PROBLEM REQUIREMENTS: Wherever a line holds the word "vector", copy that line from the data.

Excerpts from a dataset:

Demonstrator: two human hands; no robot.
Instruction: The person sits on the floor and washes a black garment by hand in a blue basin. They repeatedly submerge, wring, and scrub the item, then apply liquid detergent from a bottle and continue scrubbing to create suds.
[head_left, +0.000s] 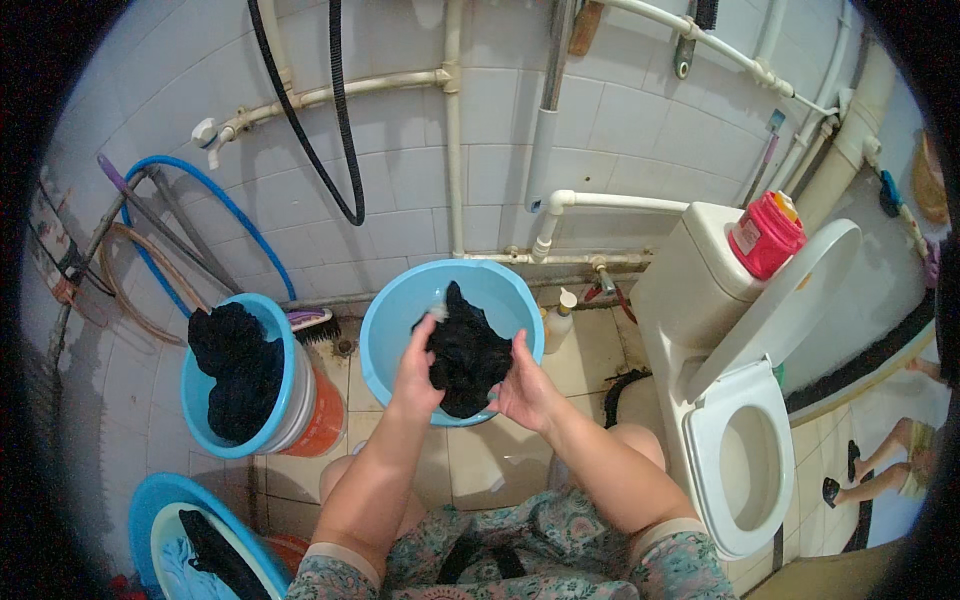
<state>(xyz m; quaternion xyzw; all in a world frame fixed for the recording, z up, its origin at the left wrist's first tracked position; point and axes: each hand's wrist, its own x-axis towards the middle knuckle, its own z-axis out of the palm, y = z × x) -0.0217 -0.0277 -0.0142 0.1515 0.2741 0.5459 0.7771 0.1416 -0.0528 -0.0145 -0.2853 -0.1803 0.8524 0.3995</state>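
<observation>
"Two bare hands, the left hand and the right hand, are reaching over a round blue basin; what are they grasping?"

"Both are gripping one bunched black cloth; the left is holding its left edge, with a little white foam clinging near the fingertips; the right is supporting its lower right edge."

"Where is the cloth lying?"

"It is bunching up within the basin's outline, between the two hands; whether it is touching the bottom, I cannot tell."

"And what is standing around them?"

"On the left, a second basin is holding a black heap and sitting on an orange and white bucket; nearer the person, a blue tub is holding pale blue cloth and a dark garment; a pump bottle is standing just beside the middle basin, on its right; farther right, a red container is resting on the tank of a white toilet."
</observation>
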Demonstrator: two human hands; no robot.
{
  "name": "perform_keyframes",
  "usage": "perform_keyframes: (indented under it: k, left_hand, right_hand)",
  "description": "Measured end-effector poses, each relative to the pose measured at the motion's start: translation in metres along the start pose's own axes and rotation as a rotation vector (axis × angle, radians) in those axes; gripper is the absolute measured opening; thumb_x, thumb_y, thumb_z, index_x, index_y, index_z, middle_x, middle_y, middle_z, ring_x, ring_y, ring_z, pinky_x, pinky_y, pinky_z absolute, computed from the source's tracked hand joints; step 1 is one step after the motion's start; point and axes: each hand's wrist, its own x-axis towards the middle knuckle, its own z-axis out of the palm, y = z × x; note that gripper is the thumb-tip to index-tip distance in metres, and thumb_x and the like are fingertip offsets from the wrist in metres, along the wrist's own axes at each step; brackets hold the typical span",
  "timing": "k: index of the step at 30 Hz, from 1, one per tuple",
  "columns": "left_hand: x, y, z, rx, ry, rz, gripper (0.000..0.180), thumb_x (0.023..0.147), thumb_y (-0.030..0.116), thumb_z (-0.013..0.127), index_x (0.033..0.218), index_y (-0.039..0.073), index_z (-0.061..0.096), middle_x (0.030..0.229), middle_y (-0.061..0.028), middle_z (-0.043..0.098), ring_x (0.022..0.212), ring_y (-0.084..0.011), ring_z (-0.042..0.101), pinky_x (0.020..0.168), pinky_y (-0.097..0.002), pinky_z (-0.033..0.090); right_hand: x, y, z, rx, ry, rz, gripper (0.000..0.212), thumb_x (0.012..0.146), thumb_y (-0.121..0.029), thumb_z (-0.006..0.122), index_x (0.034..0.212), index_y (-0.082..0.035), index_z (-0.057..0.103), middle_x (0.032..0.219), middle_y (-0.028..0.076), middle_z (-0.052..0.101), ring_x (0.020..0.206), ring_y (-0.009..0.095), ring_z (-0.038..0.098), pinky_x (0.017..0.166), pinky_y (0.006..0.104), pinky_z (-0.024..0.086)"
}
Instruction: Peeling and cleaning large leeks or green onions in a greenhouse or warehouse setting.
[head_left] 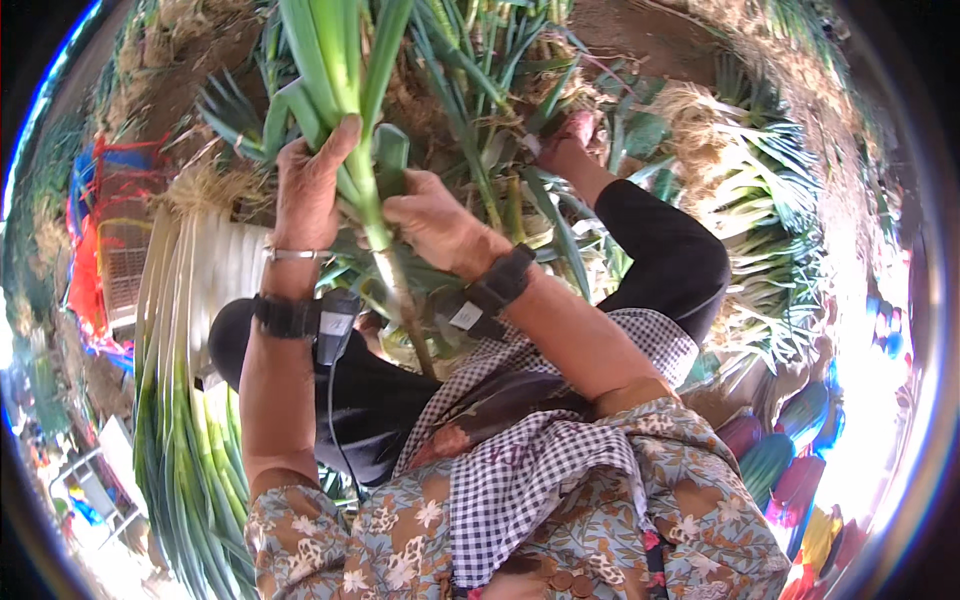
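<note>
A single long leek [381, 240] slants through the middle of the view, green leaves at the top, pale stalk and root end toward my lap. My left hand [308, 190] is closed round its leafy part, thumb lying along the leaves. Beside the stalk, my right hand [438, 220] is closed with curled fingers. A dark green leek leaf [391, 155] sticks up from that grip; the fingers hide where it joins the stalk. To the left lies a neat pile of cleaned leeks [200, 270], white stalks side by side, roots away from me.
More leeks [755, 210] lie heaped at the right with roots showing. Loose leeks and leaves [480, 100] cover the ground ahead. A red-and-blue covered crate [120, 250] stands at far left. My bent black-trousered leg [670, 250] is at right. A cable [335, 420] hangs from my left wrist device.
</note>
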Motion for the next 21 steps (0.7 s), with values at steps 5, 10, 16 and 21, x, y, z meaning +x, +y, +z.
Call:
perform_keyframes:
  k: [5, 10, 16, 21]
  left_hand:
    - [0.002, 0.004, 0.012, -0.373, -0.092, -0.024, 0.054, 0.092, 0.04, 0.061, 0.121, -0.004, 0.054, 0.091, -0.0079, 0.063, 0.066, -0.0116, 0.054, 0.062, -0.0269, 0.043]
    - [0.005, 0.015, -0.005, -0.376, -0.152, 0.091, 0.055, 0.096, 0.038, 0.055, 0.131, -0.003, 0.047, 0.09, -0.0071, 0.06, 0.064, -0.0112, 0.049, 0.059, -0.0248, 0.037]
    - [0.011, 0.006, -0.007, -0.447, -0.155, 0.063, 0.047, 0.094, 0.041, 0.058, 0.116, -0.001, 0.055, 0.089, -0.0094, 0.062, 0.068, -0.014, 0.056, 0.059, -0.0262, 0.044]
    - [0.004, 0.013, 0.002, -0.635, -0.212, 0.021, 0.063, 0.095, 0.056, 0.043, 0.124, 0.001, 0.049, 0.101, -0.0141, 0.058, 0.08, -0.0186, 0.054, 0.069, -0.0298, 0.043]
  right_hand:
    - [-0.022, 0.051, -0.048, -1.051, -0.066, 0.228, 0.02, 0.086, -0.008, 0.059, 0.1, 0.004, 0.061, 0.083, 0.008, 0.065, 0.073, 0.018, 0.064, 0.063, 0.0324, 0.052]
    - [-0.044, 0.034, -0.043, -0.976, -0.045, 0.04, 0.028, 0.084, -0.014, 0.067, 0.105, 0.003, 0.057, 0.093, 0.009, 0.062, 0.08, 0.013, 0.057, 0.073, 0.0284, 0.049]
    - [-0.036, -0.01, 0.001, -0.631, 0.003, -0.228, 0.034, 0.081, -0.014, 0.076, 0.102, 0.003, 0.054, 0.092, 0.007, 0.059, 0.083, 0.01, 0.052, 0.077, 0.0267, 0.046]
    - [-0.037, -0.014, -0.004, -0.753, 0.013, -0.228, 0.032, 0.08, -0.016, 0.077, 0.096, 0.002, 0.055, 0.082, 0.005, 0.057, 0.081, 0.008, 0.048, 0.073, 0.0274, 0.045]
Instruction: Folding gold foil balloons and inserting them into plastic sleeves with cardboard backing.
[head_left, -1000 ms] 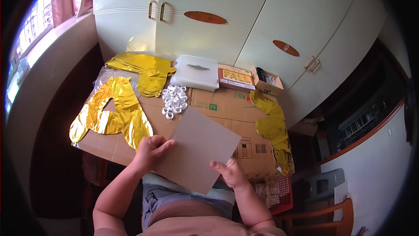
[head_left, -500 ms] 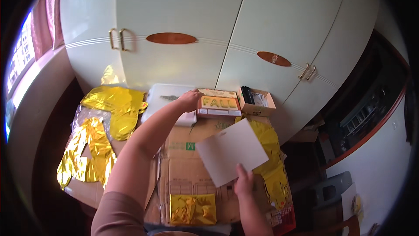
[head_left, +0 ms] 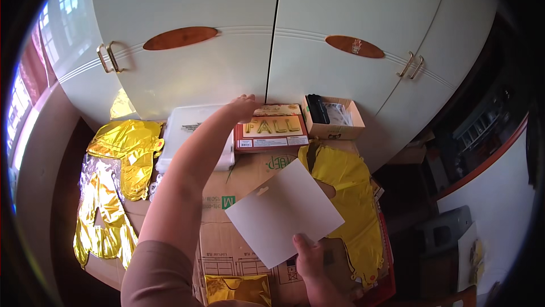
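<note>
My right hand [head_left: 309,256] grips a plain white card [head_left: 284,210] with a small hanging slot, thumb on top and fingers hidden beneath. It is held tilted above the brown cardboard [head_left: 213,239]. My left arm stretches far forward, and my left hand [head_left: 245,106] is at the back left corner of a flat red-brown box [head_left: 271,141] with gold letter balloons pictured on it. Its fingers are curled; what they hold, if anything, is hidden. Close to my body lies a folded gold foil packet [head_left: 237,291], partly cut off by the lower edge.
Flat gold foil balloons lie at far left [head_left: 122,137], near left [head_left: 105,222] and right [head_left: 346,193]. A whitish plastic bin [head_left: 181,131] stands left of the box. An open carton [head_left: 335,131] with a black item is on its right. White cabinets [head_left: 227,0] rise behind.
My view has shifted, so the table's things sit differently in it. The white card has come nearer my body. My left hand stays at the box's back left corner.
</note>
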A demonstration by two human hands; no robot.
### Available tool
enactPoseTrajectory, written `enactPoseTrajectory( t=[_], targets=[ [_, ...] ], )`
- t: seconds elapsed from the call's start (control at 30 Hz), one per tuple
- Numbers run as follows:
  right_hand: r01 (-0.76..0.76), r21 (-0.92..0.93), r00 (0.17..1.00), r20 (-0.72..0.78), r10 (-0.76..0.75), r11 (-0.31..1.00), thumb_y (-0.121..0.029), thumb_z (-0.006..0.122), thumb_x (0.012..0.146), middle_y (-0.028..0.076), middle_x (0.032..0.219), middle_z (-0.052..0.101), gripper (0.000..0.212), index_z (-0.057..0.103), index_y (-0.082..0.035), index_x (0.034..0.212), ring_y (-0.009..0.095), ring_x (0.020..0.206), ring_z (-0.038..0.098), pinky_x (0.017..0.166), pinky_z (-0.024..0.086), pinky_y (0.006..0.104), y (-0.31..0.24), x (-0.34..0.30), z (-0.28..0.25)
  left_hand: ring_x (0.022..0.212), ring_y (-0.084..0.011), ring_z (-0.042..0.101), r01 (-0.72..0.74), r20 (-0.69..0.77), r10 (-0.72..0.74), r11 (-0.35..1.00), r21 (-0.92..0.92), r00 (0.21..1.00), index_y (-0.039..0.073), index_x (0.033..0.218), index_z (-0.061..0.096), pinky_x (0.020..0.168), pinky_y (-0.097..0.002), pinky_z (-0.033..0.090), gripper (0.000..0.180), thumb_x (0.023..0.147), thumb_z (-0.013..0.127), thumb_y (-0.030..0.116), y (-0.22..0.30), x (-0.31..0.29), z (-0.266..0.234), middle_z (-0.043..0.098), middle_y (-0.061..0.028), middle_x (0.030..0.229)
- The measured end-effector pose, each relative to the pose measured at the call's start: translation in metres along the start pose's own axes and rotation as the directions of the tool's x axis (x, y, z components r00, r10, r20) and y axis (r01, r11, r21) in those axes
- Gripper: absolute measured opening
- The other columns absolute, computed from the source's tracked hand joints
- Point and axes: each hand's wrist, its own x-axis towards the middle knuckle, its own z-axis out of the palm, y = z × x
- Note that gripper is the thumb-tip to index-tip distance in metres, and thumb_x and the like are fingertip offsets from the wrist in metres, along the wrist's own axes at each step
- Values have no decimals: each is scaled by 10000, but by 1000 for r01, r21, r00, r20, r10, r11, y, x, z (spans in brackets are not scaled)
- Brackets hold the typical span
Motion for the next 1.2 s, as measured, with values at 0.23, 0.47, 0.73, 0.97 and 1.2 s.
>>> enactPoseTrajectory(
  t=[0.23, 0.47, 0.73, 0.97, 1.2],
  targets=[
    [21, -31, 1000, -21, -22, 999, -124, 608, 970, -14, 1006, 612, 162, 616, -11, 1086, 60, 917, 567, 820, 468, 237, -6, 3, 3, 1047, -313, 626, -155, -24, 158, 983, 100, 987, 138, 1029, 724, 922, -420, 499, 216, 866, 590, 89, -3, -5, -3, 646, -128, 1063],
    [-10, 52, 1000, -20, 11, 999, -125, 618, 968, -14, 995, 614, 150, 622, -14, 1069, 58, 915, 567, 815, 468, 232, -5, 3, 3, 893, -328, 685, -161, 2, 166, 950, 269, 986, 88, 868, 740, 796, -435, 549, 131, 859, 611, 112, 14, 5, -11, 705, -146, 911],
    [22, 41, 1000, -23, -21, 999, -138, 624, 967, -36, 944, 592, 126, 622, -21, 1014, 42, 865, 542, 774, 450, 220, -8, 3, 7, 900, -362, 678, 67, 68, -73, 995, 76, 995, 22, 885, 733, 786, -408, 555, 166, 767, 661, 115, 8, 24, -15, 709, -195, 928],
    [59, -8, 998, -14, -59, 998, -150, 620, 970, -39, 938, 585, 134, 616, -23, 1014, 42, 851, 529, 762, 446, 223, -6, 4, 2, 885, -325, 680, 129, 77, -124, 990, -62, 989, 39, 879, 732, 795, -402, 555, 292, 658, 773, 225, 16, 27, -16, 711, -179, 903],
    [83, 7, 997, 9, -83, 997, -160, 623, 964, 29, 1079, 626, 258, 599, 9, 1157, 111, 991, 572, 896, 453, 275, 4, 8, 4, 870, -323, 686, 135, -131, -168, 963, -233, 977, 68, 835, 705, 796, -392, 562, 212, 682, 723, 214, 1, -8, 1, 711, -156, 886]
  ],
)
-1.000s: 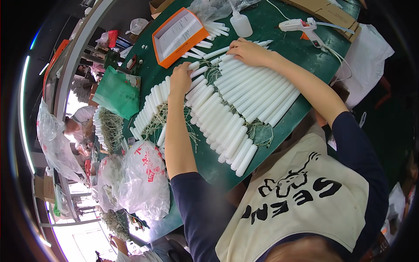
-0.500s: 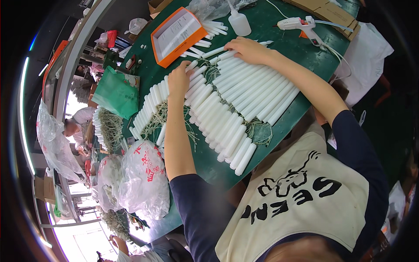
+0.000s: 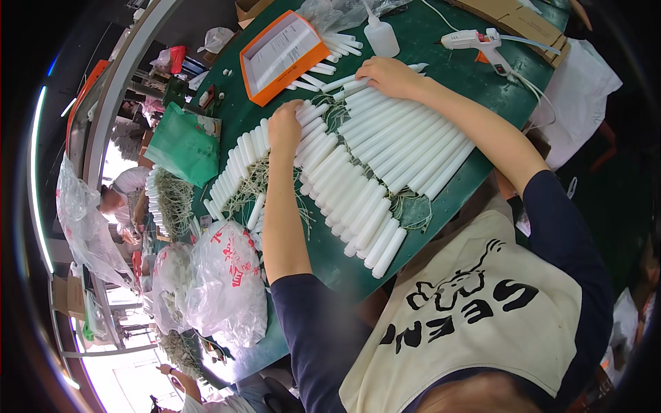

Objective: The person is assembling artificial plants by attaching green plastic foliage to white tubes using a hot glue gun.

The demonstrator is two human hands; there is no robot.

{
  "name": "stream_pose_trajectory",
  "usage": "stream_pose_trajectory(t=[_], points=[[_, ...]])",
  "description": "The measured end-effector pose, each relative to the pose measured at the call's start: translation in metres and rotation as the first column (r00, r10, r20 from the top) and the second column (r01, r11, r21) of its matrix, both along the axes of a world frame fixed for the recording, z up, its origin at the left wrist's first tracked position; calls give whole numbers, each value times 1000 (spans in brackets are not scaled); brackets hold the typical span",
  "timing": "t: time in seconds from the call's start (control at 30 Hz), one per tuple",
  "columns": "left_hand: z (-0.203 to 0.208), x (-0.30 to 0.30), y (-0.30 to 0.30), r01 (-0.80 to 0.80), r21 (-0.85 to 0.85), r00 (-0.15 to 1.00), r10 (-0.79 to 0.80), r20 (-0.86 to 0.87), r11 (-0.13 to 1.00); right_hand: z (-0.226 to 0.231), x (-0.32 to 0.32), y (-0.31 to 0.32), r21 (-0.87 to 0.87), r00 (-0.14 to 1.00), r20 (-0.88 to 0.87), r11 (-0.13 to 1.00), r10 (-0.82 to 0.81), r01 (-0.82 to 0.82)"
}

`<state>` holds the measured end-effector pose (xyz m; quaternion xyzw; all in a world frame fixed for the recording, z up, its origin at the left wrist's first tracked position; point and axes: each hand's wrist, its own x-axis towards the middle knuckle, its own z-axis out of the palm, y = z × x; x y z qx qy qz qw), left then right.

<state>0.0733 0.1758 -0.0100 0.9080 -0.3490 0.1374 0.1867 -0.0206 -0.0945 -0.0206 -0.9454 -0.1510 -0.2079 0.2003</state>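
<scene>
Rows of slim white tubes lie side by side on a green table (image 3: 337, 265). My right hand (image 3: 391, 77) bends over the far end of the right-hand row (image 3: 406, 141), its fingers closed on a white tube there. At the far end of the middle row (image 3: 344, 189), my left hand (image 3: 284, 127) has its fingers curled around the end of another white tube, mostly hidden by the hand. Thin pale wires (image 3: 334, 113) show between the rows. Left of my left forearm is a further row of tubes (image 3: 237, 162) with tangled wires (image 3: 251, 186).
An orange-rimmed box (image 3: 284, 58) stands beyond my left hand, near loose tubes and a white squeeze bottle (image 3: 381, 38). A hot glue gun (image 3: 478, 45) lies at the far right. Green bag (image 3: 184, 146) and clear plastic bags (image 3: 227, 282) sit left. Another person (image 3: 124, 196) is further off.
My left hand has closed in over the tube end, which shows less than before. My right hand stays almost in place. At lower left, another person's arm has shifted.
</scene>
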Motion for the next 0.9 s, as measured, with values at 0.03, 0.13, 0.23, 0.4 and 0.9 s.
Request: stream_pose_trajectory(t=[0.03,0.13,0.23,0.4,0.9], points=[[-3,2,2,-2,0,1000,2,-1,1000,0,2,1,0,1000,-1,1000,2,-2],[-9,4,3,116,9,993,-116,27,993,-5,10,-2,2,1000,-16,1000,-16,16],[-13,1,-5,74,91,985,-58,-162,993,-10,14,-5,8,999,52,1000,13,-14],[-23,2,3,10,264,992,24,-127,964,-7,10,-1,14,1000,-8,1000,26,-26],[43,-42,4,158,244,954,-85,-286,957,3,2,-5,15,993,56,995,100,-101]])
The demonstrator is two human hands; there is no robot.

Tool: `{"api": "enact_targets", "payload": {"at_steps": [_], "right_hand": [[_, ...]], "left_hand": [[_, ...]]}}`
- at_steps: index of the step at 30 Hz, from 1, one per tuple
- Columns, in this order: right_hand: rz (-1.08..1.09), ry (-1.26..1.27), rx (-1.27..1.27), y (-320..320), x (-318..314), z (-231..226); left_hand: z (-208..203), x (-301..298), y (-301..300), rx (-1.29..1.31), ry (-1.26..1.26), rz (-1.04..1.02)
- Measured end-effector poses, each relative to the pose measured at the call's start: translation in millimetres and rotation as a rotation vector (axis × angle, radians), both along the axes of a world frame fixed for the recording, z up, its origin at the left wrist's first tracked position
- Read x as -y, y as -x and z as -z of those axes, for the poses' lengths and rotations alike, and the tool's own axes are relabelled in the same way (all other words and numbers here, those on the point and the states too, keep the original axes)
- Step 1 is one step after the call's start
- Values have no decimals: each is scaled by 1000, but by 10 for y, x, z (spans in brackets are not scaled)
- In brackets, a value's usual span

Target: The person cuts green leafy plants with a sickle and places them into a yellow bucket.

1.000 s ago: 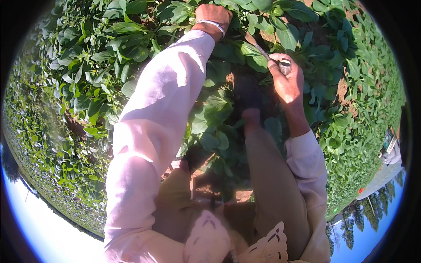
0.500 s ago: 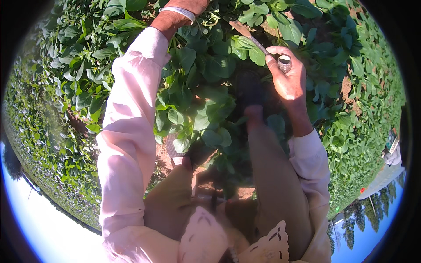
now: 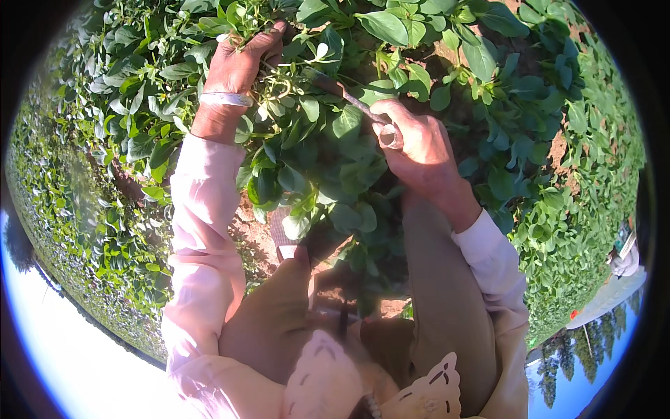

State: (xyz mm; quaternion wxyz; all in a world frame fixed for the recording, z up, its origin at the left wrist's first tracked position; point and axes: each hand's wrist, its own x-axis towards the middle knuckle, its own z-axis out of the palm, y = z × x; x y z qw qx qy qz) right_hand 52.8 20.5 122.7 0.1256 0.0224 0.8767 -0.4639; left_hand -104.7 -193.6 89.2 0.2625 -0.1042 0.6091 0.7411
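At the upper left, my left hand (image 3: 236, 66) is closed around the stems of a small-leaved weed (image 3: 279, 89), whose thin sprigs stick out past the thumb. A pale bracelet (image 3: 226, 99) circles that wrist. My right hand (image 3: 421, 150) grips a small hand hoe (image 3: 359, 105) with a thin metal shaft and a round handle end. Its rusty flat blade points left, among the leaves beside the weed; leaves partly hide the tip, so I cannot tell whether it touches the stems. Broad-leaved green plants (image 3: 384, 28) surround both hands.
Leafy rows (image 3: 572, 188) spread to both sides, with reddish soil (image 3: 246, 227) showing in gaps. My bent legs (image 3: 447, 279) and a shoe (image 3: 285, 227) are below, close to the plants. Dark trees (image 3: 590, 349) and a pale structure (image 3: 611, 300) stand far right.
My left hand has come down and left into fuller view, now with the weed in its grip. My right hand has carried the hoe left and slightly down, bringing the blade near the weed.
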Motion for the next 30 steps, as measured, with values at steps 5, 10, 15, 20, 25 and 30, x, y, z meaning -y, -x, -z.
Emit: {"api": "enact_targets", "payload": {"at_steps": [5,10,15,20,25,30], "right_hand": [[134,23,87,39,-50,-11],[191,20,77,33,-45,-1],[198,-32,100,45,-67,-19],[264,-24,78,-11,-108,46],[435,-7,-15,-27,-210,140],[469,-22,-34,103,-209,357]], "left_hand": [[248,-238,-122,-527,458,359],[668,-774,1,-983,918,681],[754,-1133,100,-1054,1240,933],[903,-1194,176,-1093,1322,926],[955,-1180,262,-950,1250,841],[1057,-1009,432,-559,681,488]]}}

ANSWER SPACE:
  "description": "Measured end-effector poses, each relative to the pose measured at the motion's start: translation in metres along the start pose's own axes and rotation as a rotation vector (axis × angle, radians) in those axes; gripper is the absolute measured opening; thumb_x, thumb_y, thumb_z, index_x, index_y, index_z, middle_x, middle_y, middle_z, ring_x, ring_y, ring_z, pinky_x, pinky_y, pinky_z absolute, computed from the source's tracked hand joints; step 1 is one step after the motion's start; point and axes: each hand's wrist, its own x-axis towards the middle knuckle, its own z-axis out of the palm, y = z × x; note that gripper is the thumb-tip to index-tip distance in metres, and thumb_x and the like are fingertip offsets from the wrist in metres, along the wrist's own axes at each step; brackets hold the typical span",
- Measured end-effector poses, each relative to the pose measured at the call's start: translation in millimetres and rotation as a rotation vector (axis × angle, radians), both along the axes of a world frame fixed for the recording, z up, its origin at the left wrist's first tracked position

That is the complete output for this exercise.